Cependant, force est de constater que les nuisances perdurent et que les embellissements auxquels la commune Ville de [Localité 4] a été condamnée dès 2017 ne sont toujours pas réalisés. Monsieur [S] [R], qui justifie d'un suivi médical ainsi que de celui de son épouse, tous deux respectivement âgés de 86 et 85 ans, souffre sans contestation sérieuse possible d'un trouble de jouissance à raison des conditions de vie dans son logement telles qu'elles sont illustrées par le procès-verbal de constat du 10 mai 2021.
Par ailleurs, la prétention émise par l'intimé est distincte de sa demande en liquidation de l'astreinte pour non exécution des travaux prescrits.
C'est donc par une parfaite appréciation que le premier juge a fixé à 3 000 € le montant provisionnel d'indemnisation de son trouble de jouissance actuel. L'ordonnance entreprise doit être confirmée.
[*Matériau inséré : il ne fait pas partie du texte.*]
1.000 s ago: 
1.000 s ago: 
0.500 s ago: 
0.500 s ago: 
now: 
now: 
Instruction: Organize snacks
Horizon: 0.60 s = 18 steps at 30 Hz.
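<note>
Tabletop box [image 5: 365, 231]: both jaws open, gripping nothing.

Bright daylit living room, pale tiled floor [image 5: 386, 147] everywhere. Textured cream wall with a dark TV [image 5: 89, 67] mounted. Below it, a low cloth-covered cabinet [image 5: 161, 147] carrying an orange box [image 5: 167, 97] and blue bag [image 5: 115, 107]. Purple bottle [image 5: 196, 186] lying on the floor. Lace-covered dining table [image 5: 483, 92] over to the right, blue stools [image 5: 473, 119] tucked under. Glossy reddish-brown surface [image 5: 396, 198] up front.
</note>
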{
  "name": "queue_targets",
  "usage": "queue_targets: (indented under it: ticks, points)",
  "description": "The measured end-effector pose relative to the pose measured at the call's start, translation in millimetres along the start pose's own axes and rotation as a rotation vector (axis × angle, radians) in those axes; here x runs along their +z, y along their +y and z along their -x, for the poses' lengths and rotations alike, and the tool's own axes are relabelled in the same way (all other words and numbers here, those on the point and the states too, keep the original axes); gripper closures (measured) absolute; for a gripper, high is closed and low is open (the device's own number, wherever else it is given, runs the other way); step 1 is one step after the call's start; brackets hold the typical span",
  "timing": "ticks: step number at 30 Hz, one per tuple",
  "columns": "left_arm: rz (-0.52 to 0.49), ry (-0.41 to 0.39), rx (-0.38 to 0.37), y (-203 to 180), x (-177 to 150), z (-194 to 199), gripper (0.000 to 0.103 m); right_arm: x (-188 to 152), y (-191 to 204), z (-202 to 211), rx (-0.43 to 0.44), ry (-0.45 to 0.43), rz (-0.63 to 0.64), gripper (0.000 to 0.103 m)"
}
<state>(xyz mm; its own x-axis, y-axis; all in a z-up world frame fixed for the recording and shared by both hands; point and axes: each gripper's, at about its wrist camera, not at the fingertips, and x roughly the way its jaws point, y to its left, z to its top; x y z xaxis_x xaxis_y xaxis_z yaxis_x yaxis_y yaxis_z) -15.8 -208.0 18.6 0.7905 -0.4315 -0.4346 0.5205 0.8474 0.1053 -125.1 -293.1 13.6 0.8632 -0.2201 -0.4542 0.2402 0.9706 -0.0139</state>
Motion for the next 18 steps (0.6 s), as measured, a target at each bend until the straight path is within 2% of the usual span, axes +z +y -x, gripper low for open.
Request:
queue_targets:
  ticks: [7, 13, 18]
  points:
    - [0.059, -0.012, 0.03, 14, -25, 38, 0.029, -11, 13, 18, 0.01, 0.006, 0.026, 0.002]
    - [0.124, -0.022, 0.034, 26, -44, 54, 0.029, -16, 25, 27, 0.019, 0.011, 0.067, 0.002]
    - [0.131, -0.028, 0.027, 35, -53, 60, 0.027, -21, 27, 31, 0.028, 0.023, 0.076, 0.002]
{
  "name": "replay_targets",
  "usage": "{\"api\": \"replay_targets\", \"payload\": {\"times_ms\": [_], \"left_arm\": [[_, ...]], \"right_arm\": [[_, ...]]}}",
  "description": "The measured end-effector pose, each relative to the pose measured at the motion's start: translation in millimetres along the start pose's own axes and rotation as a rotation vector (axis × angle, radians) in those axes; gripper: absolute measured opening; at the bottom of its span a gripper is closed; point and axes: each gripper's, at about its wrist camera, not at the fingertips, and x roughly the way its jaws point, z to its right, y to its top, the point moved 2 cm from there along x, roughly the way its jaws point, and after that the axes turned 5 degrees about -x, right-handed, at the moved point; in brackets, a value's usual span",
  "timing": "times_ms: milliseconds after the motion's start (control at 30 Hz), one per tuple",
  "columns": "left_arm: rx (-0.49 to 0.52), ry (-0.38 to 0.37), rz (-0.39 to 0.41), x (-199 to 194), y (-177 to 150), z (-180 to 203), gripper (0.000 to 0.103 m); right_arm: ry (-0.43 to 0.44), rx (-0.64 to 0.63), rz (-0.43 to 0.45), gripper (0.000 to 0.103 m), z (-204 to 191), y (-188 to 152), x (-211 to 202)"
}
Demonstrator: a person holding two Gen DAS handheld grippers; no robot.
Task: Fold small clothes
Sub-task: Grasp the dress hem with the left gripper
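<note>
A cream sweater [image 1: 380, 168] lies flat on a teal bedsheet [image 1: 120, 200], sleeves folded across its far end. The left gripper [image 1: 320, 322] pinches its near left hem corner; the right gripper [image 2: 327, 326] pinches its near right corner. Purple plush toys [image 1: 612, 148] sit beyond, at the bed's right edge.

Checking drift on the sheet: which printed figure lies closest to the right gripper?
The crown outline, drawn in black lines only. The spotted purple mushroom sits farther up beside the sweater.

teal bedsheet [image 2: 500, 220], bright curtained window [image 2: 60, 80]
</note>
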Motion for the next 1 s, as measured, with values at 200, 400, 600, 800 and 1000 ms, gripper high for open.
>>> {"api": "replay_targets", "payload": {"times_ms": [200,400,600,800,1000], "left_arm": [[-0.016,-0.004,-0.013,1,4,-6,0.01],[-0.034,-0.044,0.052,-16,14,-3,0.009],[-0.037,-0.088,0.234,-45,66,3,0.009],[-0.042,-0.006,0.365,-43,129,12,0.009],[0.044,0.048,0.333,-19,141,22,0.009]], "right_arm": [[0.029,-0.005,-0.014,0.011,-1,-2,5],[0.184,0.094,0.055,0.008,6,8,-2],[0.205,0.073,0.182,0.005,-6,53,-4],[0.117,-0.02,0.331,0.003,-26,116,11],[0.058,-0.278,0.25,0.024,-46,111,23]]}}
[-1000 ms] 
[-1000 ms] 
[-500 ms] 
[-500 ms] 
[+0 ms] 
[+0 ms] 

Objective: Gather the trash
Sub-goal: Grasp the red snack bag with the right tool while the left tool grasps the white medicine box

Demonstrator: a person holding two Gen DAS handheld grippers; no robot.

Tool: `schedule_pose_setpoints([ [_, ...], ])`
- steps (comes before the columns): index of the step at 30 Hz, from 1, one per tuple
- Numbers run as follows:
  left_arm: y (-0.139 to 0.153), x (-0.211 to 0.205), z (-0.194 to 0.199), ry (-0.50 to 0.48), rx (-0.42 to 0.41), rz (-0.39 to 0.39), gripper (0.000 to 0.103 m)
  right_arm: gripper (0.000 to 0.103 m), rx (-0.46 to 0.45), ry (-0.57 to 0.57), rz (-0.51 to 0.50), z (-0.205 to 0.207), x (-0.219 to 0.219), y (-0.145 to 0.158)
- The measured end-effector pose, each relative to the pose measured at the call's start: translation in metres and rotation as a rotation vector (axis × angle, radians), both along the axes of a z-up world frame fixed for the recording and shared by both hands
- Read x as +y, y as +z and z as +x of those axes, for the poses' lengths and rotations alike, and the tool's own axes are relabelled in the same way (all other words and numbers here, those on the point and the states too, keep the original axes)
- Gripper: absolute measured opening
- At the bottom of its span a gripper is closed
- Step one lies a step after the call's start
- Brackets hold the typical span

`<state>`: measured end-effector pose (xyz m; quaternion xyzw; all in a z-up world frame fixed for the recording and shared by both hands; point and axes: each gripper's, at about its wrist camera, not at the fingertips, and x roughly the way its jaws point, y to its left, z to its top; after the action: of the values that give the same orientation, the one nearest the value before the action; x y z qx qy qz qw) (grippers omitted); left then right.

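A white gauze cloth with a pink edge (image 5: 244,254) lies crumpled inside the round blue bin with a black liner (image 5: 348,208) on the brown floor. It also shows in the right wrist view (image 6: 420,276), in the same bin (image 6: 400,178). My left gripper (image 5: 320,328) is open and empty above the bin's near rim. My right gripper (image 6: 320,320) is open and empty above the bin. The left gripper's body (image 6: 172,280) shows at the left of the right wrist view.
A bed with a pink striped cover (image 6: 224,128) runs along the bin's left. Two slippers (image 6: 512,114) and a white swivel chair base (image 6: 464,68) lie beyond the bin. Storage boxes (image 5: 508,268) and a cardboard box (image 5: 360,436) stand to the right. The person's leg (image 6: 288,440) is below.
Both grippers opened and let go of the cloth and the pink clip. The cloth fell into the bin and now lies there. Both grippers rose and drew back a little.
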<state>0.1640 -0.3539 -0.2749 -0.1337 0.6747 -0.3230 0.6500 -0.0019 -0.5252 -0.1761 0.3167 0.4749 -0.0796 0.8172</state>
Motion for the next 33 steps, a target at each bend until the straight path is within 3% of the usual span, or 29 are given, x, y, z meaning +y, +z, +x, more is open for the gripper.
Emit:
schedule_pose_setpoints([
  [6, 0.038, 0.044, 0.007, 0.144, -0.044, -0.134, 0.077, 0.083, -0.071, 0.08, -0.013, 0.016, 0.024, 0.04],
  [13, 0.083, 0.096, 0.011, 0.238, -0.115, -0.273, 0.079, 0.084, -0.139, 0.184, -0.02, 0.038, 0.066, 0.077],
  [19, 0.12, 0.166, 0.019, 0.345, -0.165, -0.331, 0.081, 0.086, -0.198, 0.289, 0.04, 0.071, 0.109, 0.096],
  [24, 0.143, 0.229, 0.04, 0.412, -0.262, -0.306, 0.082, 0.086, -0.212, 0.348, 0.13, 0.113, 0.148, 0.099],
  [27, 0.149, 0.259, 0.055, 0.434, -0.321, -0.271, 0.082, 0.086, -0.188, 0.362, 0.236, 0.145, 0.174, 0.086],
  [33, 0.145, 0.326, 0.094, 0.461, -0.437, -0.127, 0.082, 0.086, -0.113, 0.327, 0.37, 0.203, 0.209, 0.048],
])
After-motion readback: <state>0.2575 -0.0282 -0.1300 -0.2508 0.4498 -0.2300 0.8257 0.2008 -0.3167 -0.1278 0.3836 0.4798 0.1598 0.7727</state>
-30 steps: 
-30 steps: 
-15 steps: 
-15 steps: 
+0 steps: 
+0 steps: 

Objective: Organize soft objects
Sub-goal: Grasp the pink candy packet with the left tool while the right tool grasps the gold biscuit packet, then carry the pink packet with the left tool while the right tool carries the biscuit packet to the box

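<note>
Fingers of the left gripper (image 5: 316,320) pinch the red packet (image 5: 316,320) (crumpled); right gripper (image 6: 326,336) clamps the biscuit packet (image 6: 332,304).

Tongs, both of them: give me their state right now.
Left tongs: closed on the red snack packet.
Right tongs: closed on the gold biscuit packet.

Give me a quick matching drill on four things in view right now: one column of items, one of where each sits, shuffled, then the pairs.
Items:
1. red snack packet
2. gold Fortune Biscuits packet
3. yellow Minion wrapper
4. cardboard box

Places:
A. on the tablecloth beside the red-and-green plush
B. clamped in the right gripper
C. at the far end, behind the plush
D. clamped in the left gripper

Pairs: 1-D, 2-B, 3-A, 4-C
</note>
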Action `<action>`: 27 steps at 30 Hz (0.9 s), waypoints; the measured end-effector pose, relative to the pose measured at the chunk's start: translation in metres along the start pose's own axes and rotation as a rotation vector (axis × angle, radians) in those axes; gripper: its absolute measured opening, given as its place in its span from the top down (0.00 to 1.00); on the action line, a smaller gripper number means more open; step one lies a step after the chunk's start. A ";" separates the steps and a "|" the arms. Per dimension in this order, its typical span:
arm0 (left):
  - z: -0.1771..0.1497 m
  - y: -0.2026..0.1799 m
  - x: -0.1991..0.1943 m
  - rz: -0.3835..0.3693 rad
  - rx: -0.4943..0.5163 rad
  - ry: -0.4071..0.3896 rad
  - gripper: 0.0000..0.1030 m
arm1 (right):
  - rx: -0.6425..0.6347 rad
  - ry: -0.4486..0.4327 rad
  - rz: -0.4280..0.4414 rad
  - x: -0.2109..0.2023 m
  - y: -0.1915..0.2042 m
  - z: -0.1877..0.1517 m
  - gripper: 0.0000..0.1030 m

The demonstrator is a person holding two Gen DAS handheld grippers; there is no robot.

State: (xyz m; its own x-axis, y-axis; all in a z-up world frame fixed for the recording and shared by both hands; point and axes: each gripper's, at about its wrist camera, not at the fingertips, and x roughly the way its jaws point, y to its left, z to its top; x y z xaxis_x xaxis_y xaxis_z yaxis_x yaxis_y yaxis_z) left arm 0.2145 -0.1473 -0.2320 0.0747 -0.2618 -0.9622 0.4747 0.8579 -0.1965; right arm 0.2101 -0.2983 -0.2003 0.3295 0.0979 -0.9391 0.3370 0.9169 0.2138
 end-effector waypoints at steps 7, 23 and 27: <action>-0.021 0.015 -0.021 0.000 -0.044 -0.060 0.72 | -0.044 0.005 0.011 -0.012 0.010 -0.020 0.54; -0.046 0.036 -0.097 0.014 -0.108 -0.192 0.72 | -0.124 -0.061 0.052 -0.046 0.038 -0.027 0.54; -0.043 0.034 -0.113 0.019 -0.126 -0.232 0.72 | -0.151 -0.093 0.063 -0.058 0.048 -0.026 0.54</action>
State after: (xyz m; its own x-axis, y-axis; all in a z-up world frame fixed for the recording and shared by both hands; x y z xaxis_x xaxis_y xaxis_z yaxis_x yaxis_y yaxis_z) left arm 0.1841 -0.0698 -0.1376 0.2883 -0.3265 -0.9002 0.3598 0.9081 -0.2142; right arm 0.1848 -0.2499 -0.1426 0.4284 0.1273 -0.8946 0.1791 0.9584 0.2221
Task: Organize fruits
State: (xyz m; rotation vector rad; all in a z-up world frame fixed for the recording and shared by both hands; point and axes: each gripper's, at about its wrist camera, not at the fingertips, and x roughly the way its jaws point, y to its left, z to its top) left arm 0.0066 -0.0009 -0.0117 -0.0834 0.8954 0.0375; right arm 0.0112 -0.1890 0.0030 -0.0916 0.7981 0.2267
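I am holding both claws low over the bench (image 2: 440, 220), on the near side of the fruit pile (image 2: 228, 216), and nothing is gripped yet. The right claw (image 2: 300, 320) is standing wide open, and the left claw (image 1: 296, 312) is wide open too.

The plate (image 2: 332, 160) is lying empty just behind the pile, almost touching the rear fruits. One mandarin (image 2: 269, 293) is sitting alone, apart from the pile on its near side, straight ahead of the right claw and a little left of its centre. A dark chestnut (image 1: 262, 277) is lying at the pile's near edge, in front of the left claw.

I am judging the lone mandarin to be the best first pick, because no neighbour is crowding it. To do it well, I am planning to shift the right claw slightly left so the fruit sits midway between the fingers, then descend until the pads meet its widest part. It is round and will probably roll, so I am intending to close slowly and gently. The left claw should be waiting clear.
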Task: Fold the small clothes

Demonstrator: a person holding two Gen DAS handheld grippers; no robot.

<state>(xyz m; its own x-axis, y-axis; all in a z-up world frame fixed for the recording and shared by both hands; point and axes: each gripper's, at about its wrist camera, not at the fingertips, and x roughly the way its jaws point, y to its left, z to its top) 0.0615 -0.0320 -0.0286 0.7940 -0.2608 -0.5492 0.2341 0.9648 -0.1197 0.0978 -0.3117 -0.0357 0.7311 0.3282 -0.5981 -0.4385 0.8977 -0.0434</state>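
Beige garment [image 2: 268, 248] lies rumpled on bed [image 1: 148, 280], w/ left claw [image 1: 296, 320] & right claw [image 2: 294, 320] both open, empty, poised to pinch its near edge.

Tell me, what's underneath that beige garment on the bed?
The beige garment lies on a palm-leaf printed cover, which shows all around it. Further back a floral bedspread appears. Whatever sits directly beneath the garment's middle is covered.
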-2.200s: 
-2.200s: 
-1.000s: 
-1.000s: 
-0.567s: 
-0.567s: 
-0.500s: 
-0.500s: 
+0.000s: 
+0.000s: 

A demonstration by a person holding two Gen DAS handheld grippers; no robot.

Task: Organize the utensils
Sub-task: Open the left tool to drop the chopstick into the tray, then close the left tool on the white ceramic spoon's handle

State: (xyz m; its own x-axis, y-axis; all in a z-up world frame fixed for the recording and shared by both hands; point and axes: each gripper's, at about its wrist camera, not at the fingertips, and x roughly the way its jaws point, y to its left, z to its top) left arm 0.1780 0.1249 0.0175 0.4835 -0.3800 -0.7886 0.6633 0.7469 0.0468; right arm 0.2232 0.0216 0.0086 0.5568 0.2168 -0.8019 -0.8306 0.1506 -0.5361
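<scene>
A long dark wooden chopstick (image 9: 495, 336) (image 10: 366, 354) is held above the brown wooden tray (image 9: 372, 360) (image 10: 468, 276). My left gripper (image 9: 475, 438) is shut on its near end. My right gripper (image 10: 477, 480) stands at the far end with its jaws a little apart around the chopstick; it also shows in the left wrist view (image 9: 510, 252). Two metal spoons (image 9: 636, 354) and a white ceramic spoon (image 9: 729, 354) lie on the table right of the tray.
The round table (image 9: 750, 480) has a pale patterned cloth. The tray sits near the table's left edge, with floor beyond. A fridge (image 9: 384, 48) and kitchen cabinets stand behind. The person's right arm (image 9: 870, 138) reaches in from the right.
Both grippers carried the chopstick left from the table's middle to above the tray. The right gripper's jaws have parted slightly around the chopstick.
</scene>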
Sur l'article 700 du Code de procédure civile et les dépens
La commune Ville de [Localité 4] qui succombe au litige, supportera les dépens de première instance et d'appel. En outre, l'indemnité à laquelle elle a été condamnée en première instance au titre des frais irrépétibles sera confirmée. Toute indemnité à ce titre à son profit ne saurait être accordée.
PAR CES MOTIFS
La cour,
Confirme l'ordonnance entreprise en toutes ses dispositions soumises à la cour,
Y ajoutant :
Déboute la commune Ville de [Localité 4] de sa demande au titre de l'article 700 du code de procédure civile tant en première instance qu'en appel,
Condamne la commune Ville de [Localité 4] au paiement des dépens.